As early as 1936 Oster and Gisevius came to the view that a regime so totally dominated by one man could only be brought down by eliminating that man – either by assassinating Hitler or by staging an Army coup against him.
In May 1938 the Army leadership was made aware of Hitler’s intention of invading Czechoslovakia, even at the risk of war with Britain, France and/or the Soviet Union. The Army Chief of Staff, General Ludwig Beck, regarded this as not only immoral but reckless, since he believed that Germany would lose such a war. Oster and Beck sent emissaries to Paris and London to advise the British and French to resist Hitler’s demands, and thereby strengthen the hand of Hitler’s opponents in the Army.
Writing of the 1938 conspiracy, the German historian Klaus-Jürgen Müller observed that the conspiracy was a loosely organized collection of two different groups. One group comprising the Army’s Chief of Staff General Ludwig Beck, the Abwehr chief, Admiral Wilhelm Canaris, and the Foreign Office's State Secretary, Baron Ernst von Weizsäcker were the "anti-war" group in the German government, which was determined to avoid a war in 1938 that it felt Germany would lose. This group was not committed to the overthrow of the regime but was loosely allied to another, more radical group, the "anti-Nazi" fraction centered on Colonel Hans Oster and Hans Bernd Gisevius, which wanted to use the crisis as an excuse for executing a putsch to overthrow the Nazi regime.[10] The divergent aims between these two factions produced considerable tensions
In August Beck spoke openly at a meeting of Army Generals in Berlin about his opposition to a war with the western powers over Czechoslovakia. When Hitler was informed of this, he demanded and received Beck’s resignation. Beck was highly respected in the Army and his removal shocked the officer corps. His successor as Chief of Staff, Franz Halder, remained in touch with him, and was also in touch with Oster. Privately, he said that he considered Hitler “the incarnation of evil.”[12] During September, plans for a move against Hitler were formulated, involving General Erwin von Witzleben, the Army commander of the Berlin Military Region and thus well-placed to stage a coup.
The outbreak of war made the further mobilization of resistance in the Army more difficult. Halder continued to vacillate. In late 1939 and early 1940 he opposed Hitler’s plans to attack France, and kept in touch with the opposition through General Carl-Heinrich von Stülpnagel, an active oppositionist.
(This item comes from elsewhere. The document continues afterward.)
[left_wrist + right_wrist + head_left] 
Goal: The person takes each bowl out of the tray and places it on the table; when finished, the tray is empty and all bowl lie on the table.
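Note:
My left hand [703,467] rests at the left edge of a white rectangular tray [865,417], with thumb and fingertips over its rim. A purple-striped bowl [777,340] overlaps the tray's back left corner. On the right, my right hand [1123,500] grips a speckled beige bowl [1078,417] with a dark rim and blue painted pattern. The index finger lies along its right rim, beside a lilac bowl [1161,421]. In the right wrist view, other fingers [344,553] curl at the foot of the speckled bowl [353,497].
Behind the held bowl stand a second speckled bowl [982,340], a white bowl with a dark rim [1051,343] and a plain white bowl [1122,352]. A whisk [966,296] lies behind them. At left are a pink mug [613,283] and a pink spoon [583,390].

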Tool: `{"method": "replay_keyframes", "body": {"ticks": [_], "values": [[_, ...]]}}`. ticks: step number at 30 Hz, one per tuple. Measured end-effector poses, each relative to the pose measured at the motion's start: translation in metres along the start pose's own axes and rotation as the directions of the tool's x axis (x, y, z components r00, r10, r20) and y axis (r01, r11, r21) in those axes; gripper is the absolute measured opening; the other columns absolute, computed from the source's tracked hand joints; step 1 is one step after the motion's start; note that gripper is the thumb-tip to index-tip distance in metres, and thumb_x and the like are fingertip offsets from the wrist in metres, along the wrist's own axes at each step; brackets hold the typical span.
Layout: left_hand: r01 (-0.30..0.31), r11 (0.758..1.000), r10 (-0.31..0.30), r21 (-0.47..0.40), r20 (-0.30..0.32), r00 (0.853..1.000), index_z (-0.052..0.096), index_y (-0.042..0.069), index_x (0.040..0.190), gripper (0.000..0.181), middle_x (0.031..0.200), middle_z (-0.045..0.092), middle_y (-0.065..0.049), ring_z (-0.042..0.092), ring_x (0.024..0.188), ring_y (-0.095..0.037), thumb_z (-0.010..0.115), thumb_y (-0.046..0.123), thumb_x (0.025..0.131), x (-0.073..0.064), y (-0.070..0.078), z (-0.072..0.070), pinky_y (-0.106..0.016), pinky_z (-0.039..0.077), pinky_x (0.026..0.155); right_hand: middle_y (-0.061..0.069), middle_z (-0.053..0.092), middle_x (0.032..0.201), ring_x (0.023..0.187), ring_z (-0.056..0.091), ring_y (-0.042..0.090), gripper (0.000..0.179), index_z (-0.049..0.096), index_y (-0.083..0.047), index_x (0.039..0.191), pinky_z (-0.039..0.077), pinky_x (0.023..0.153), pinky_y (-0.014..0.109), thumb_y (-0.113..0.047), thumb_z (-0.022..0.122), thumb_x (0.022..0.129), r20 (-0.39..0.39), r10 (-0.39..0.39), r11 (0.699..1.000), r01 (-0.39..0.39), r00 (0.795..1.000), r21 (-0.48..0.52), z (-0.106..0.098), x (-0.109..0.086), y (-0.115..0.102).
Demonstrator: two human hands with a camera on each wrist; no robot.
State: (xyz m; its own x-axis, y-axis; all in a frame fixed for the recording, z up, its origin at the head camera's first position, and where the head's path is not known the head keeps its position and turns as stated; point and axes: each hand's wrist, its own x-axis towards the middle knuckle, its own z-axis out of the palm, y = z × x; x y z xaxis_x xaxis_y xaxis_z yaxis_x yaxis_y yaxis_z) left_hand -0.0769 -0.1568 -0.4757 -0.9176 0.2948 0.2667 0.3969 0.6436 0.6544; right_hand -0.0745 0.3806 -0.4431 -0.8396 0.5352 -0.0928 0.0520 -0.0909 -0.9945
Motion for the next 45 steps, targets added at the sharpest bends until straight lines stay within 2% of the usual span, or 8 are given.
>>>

Talk of a coup again began to circulate, and for the first time the idea of killing Hitler with a bomb was taken up by the more determined members of the resistance circles, such as Oster and Erich Kordt, who declared himself willing to do the deed. At the Army headquarters at Zossen, south of Berlin, a group of officers called Action Group Zossen was also planning a coup.
When in November 1939 it seemed that Hitler was about to order an immediate attack in the west, the conspirators persuaded General Wilhelm Ritter von Leeb, commander of Army Group C on the Belgian border, to support a planned coup if Hitler gave such an order. At the same time Oster warned the Dutch and the Belgians that Hitler was about to attack them – his warnings were not believed. But when Hitler postponed the attack until 1940, the conspiracy again lost momentum, and Halder formed the view that the German people would not accept a coup. Again, the chance was lost.